Tuberculosis — Uganda (General Adult population)
First-Line Regimen (Susceptible TB - Pulmonary/Extrapulmonary)
Excluding TB meningitis/Bone TB. Intensive phase: 2RHZE (2 months). Continuation phase: 4RH (4 months). R=Rifampicin, H=Isoniazid, Z=Pyrazinamide, E=Ethambutol. CAUTION: Rifampicin reduces oral contraceptive efficacy (use barrier method).
TB Meningitis and Bone (Osteoarticular) TB
Intensive phase: 2RHZE. Continuation phase: 10RH (Total 12 months).
Alternative 4-Month Regimen (Adults >12 yrs, >40kg, HIV+ CD4>100)
Intensive: 2 HPMZ. Continuation: 2 HPM. (H=Isoniazid, P=Rifapentine, M=Moxifloxacin, Z=Pyrazinamide).
Drug-Resistant TB (MDR/RR-TB)
Patients with Rifampicin resistance MUST be treated with second-line regimens at designated MDR-TB treatment initiation centers in consultation with the national panel. INH mono-resistance: 6(H)REZ-levofloxacin.
Adjunctive Therapy
Vitamin B6 (Pyridoxine) 25 mg/day given concomitantly with Isoniazid to prevent peripheral neuropathy. Prednisolone (1-2 mg/kg, max 60mg/day for 4 weeks then tapered over 2 weeks) for TB meningitis/severe inflammation.

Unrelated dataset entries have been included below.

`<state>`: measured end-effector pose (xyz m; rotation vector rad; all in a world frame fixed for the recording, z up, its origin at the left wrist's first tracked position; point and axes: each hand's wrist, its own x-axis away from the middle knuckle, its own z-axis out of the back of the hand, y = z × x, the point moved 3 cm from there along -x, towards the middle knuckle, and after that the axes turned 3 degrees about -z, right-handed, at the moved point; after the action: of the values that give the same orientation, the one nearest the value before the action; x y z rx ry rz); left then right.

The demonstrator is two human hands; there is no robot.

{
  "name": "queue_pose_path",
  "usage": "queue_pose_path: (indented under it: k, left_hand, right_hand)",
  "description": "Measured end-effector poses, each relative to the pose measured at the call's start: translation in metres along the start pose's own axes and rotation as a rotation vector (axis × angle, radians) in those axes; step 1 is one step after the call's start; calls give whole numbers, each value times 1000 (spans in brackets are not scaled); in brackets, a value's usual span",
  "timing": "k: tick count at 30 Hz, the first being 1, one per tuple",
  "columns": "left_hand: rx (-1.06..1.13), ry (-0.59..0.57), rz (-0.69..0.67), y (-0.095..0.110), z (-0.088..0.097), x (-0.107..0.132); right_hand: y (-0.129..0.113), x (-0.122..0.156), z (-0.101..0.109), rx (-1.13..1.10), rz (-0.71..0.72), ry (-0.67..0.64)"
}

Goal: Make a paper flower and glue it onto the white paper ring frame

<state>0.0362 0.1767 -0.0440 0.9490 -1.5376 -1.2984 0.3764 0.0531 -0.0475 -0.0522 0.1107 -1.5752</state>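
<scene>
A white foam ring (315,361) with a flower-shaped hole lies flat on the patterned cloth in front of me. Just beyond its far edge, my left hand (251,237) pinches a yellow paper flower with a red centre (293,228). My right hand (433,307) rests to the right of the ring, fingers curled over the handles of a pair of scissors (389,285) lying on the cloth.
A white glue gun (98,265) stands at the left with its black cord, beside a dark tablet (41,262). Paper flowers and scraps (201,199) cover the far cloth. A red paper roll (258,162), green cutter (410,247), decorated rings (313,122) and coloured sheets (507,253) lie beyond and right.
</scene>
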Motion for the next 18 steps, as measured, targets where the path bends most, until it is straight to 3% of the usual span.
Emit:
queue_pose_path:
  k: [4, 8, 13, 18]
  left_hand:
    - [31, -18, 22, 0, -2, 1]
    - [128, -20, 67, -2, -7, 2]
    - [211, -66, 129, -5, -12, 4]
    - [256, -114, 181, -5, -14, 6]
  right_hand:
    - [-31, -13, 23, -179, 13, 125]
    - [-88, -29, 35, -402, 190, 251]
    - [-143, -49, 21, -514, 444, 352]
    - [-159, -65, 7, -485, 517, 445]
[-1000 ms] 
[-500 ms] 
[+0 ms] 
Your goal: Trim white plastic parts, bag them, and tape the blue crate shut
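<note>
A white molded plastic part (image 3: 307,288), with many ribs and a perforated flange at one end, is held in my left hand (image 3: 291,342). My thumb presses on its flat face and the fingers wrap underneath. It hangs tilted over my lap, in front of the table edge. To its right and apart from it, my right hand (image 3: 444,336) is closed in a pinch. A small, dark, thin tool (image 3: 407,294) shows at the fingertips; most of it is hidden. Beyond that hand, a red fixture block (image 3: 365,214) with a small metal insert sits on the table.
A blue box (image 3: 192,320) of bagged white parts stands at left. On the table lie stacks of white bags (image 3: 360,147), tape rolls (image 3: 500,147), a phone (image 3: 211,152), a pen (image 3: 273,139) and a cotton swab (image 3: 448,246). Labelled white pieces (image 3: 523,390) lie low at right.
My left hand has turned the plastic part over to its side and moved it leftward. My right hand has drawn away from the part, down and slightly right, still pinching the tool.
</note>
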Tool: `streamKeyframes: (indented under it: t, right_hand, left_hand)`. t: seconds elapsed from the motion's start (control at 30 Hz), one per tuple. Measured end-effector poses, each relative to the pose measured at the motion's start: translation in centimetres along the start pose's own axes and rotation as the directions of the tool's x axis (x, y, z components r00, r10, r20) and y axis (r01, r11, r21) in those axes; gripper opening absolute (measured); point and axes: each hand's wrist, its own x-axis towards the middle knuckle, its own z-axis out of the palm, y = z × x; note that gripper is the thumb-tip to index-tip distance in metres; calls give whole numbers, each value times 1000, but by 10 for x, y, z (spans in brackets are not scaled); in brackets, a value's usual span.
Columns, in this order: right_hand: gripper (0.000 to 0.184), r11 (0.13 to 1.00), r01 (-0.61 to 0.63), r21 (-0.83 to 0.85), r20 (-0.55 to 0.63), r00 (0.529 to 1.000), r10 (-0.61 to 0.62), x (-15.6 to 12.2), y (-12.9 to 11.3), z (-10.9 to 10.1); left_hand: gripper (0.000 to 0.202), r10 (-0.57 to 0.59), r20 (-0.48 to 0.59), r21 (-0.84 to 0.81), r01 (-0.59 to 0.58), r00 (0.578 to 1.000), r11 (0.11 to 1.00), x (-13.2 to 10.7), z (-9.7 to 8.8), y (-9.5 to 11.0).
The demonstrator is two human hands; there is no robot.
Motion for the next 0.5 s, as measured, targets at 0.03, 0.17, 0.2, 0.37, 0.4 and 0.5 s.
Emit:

Side Effect Management: GI / Joint Pains
Low appetite/nausea: Give drugs with small meal or before bed. Joint pains (Pyrazinamide): Give analgesic (Ibuprofen or Paracetamol). Orange/red urine (Rifampicin): Reassure patient it is harmless.
Side Effect Management: Hepatitis / Jaundice
Jaundice/liver failure (Isoniazid, Pyrazinamide, Rifampicin): Stop all drugs immediately. Manage supportively. When resolved, re-introduce single drugs at 3-7 days interval, starting from least likely involved.